L’an dernier, un million de personnes dans la rue le 14 juin après trois mois de mouvement n’ont pas suffi à faire reculer le vote FN. Bien que l’opposition au néolibéralisme se soit en partie incarnée par un fort vote Mélenchon, ce n’est malheureusement pas que sur des bases antiracistes qu’il a mené sa campagne mais bien sur le thème de l’amour du drapeau et de la souveraineté nationale. Lorsqu’un parti fasciste collecte 10,6 millions de voix à l’élection présidentielle alors qu’une grande minorité de la classe s’est mobilisée et qu’une immense majorité s’est déclarée hostile au projet de loi, la conclusion doit être limpide: l’élévation du niveau de conscience ne suffit pas à faire reculer le racisme, qui reste un outil pas seulement pour diviser la classe ouvrière, mais bien pour unifier une partie d’entre elle aux visions de la bourgeoisie.
La mobilisation contre le néolibéralisme peut être cependant une formidable opportunité pour faire fermer leur gueule aux racistes mais à condition d’y avoir une intervention consciente. Les dockers de Calais qui ont manifesté pour le démantèlement de la jungle ou les salariés de Whirpool qui ont tapé des selfies avec Marine Le Pen n’arrêteront pas d’être racistes uniquement parce qu’ils prendront la rue à nos côtés. Comment la gauche radicale pourrait se retrouver à la tête d’un mouvement majoritaire alors qu’elle répond aussi mollement aux oppressions racistes qui touchent 30% de notre classe au quotidien ? Quelles organisations appellent à manifester auprès des familles, des jeunes des quartiers, des lycéenNEs lorsque Théo se fait violer ? Qui revendique encore la liberté de circulation et d’installation des migrantEs ? Qui encore se joint à la communauté musulmane lorsqu’une mosquée se fait en grande partie dégrader par une perquisition choquante et infondée à Aubervilliers après les attentats ?
Ainsi, le seul rempart contre le racisme est la classe en mouvement qui agit pour soutenir les personnes en lutte contre les discriminations subies. Ceci à condition que l’intervention antiraciste dans la classe devienne une obsession. Nous ne devons pas laisser passer l’occasion de septembre. Mais pour cela il est absolument nécessaire que pas une AG sur les places, les lieux de travail ou les lieux d’étude n’oublie de voter des motions en soutien aux réfugiéEs. À l’heure où des résistances contre des licenciements islamophobes ont lieu dans la SNCF, la petite enfance et ailleurs, précarité et islamophobie doivent être combattues de pair. Les mobilisations de la jeunesse seront faites par des personnes qui ont vécu leurs premières expériences de mouvements en soutien aux lycéenNEs et étudiantEs sans papiers, contre les violences policières ou contre la répression et l’état d’urgence, il faut se battre pour que les courants voulant dépolitiser les mouvements ne noient pas cette avant- garde.
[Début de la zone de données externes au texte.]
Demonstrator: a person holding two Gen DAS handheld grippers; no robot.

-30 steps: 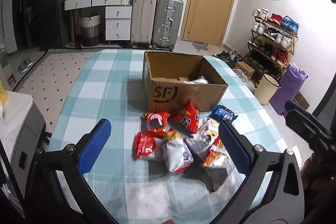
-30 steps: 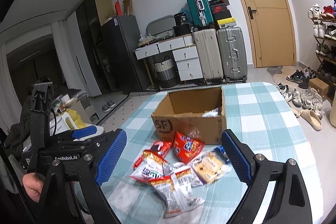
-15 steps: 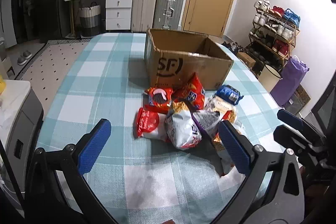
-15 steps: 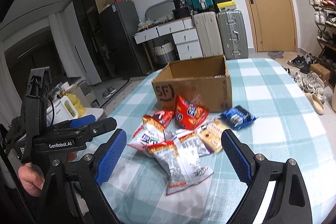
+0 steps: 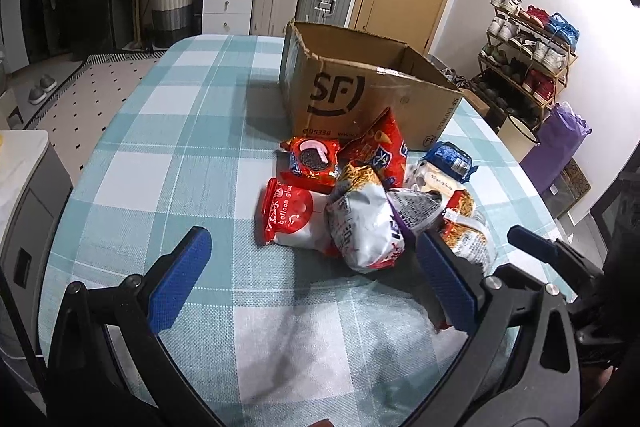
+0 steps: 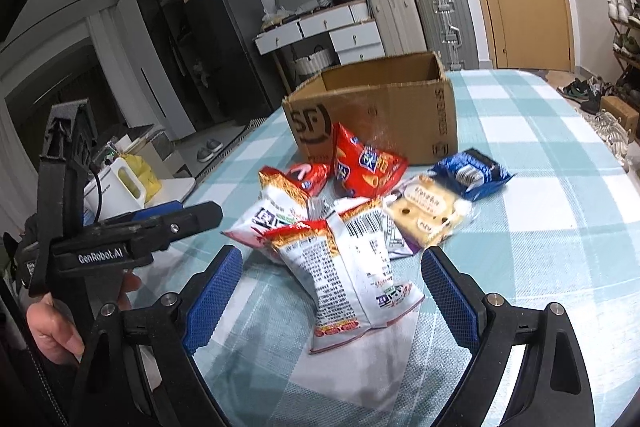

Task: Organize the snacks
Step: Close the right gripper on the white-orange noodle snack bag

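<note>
Snacks (image 5: 372, 195) lie heaped mid-counter (image 5: 168, 163), just before the cardboard box (image 5: 360, 91), presumably so I can lift them in one at a time. My left hand-held gripper (image 5: 316, 279) and right hand-held gripper (image 6: 332, 295) both stand wide apart, empty. The white noodle bag (image 6: 348, 279) sits nearest, between my right jaws, though contact is hard to judge.

Left tongs (image 5: 310, 281) spread wide and empty, tilted down just short of the snack pile (image 5: 372, 195), right tongs (image 6: 332, 297) gaping too, nothing gripped, a hand (image 6: 60, 323) clutching the left handle
</note>
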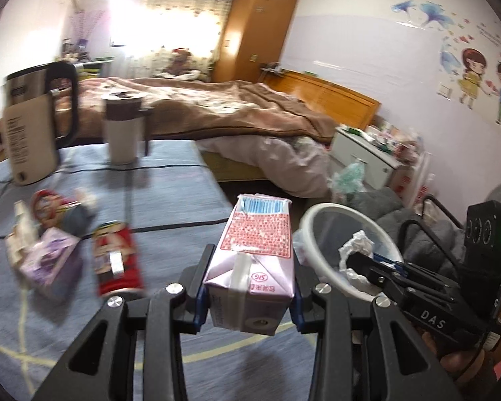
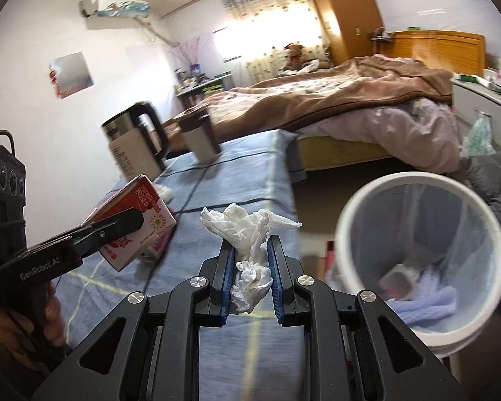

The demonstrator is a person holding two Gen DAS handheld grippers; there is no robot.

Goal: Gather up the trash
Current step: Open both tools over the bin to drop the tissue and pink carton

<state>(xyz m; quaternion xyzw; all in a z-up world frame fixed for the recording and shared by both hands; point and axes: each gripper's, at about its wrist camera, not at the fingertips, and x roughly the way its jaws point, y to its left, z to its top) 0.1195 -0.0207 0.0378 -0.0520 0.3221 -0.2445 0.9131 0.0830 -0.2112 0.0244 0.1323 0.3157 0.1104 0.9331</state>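
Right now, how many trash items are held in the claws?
2. The milk carton sits clamped in the left claw, above the blue table. The crumpled tissue is pinched in the right claw, beside the white bin. More trash lies loose on the table.

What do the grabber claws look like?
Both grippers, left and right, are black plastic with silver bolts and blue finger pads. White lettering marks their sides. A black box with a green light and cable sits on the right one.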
Le 10 septembre est une journée de mobilisation contre la législation de l’état d’urgence, la jeunesse mobilisée se doit par exemple de construire ces deux dates. Nous devons nous inspirer de début de convergence, comme entre des représentantes de collectifs contre les violences policières et le Front social par exemple, tout en amplifiant le rôle des personnes qui s’organisent pour combattre le racisme dans les mobilisations sociales.